Required action ▸
Output only the lines below from the one holding "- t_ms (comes" down to the one holding "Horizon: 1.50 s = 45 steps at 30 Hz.", both end lines included and every picture dropped.

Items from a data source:
—————
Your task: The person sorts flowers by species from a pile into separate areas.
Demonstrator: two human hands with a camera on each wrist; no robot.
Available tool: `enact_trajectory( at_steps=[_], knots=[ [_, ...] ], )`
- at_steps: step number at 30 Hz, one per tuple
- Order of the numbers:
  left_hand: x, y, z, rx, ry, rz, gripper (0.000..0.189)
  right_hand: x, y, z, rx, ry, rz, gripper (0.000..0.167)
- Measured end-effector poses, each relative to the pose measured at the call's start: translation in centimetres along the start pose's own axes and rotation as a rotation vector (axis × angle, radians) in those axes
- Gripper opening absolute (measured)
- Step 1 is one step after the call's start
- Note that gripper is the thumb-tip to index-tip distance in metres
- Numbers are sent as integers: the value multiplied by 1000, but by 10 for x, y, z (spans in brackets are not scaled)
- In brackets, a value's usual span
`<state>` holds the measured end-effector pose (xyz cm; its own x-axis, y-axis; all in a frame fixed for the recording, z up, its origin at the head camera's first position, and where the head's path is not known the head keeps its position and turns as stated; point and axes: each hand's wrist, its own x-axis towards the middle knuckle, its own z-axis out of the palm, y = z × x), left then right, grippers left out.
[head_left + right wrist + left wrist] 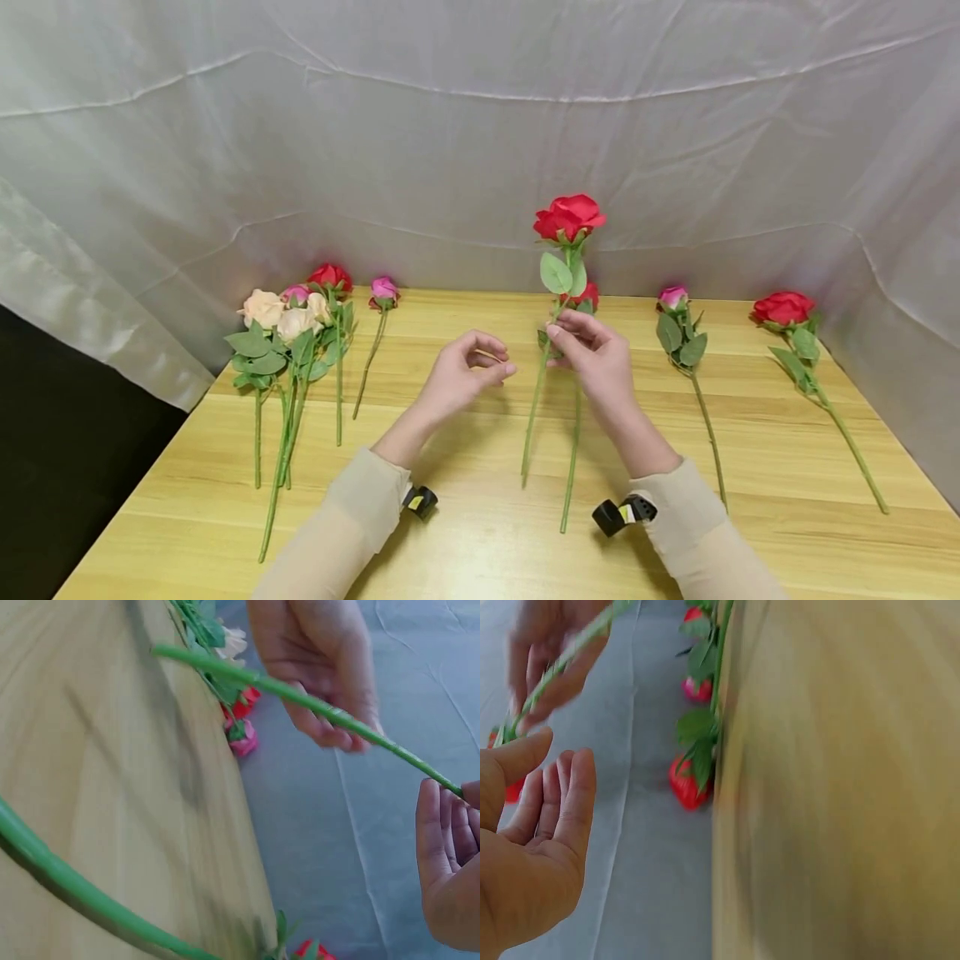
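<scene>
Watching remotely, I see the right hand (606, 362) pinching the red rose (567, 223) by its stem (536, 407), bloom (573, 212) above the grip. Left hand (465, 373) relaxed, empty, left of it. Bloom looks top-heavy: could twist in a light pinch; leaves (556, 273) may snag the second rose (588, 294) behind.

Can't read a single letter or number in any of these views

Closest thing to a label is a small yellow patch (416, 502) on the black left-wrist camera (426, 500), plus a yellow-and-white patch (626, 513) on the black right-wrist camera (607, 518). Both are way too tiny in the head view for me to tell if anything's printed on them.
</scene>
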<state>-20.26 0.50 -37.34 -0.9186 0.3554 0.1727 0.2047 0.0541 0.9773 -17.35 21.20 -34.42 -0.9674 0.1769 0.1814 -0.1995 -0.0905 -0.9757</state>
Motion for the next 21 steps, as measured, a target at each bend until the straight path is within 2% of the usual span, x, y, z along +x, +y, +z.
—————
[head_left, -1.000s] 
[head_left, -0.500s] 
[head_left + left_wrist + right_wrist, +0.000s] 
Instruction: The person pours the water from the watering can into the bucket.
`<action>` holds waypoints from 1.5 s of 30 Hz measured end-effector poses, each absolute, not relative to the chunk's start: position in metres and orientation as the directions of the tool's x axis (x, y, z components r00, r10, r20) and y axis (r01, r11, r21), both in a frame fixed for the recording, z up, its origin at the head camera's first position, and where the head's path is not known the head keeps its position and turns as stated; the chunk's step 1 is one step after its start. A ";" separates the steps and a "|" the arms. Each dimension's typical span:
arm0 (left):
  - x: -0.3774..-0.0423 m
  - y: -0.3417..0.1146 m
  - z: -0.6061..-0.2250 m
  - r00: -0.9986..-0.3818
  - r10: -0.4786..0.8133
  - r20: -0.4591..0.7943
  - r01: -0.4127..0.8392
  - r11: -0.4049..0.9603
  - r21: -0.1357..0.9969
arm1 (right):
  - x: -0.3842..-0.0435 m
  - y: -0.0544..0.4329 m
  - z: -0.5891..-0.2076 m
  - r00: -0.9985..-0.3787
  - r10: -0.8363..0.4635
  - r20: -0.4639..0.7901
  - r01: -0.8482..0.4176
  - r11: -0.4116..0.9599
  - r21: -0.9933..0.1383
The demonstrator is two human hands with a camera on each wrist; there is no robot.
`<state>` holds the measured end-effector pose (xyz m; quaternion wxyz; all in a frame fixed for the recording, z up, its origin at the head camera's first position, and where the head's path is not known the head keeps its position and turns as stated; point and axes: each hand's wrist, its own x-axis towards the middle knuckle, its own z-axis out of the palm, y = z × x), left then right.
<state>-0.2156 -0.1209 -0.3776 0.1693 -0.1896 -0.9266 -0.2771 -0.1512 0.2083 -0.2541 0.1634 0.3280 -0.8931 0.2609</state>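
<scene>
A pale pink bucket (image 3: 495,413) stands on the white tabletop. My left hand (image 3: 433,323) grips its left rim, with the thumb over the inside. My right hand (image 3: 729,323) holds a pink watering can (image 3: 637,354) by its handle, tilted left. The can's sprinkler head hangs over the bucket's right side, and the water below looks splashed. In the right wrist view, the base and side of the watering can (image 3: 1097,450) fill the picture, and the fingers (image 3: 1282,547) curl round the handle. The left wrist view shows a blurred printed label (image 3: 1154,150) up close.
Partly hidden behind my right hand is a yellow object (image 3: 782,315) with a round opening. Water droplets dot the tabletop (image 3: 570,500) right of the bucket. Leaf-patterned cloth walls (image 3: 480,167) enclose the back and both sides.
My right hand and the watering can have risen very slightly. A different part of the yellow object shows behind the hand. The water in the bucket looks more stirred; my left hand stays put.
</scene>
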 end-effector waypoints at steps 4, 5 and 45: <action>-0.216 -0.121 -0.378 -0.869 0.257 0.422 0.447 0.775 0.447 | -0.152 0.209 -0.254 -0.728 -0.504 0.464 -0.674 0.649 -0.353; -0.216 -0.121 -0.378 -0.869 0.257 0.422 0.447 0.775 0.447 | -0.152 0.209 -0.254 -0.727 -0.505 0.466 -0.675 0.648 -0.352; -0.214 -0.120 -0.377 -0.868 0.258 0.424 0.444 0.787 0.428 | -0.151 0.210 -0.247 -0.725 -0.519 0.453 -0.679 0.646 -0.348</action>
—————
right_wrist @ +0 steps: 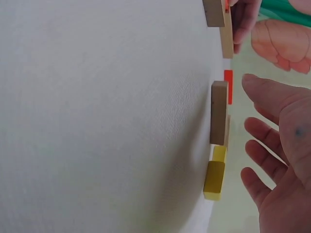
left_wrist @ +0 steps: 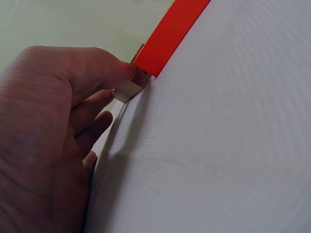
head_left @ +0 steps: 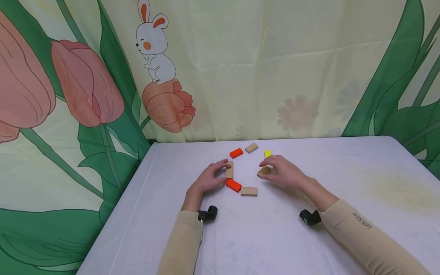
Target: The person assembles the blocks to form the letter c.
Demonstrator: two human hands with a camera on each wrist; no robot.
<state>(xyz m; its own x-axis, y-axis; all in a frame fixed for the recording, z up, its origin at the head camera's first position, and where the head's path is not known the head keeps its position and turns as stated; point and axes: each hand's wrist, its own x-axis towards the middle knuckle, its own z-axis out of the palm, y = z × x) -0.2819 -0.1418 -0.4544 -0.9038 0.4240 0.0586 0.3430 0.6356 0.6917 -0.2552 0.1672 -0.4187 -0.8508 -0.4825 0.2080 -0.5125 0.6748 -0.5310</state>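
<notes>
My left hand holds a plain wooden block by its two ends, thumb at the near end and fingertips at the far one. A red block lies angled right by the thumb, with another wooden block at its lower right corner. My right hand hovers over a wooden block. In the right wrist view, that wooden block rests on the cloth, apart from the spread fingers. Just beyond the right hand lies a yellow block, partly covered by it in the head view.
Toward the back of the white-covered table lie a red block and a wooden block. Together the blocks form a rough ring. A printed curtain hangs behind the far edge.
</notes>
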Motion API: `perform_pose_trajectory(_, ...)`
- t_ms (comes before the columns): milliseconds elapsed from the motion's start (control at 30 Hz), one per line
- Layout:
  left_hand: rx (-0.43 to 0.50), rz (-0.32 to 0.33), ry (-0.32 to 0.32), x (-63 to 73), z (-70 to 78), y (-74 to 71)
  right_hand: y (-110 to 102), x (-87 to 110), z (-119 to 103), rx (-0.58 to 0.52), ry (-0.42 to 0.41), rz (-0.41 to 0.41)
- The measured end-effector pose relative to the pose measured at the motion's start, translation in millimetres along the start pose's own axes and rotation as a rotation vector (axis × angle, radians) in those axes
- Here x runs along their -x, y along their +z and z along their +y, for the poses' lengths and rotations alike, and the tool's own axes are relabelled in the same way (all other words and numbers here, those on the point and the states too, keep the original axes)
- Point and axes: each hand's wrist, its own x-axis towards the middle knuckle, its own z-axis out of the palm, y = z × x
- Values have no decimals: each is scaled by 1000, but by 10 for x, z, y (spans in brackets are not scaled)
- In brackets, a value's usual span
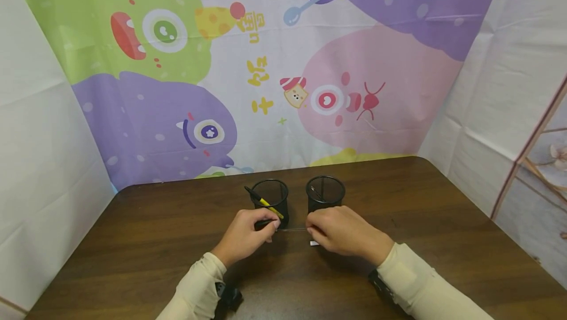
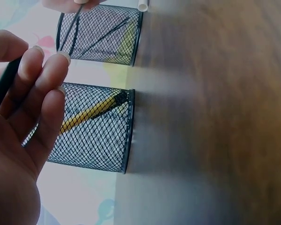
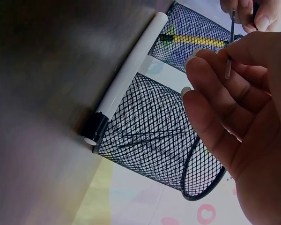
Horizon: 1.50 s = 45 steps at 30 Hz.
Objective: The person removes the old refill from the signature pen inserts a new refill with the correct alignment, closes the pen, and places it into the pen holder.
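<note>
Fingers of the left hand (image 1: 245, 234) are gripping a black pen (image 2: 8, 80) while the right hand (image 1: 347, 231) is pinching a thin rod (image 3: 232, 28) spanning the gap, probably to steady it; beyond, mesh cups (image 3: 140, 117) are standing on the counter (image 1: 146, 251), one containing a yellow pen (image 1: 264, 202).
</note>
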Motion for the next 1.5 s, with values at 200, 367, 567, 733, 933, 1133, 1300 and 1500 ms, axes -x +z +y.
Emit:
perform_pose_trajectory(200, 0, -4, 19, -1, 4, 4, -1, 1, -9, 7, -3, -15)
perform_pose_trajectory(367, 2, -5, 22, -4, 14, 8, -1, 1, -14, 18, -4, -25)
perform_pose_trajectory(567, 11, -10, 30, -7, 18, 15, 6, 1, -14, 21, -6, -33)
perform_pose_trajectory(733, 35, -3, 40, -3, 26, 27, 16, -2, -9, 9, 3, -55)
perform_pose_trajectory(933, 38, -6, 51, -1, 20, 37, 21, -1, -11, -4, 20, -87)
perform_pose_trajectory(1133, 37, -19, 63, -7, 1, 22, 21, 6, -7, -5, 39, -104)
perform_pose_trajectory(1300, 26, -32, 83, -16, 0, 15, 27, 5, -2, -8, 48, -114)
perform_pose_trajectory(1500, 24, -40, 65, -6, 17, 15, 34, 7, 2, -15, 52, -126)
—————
Your solution ▸
- t_ms (comes before the columns): milliseconds elapsed from the motion's start (control at 30 Hz), one per line
- Layout:
  left_hand: rx (-0.43 to 0.50), rz (-0.32 to 0.33), ry (-0.32 to 0.32), x (-63 to 73), z (-70 to 78), y (-74 to 71)
  right_hand: y (-110 to 102), x (-87 to 110), z (-119 to 103), rx (-0.58 to 0.52), ry (-0.42 to 0.41), rz (-0.41 to 0.41)
- The measured end-effector pose relative to the pose measured at the motion's start, translation in millimetres along the start pose's own axes and rotation as a rotation vector (axis × angle, radians) in those axes
- Here x runs along their -x, y along their +z and z along their +y, for the poses' lengths and rotations alike, and the tool's own axes are relabelled in the same way (all other words and numbers here, those on the point and the states too, keep the original axes)
- Point and axes: each hand's wrist, its own x-axis towards the middle knuckle, its own z-axis out of the palm, y = z × x
- Values have no decimals: each is scaled by 1000, but by 10 for x, z, y (spans in brackets are not scaled)
- In brackets, a value's usual span
Horizon: 1.50 s = 45 steps at 30 Hz.

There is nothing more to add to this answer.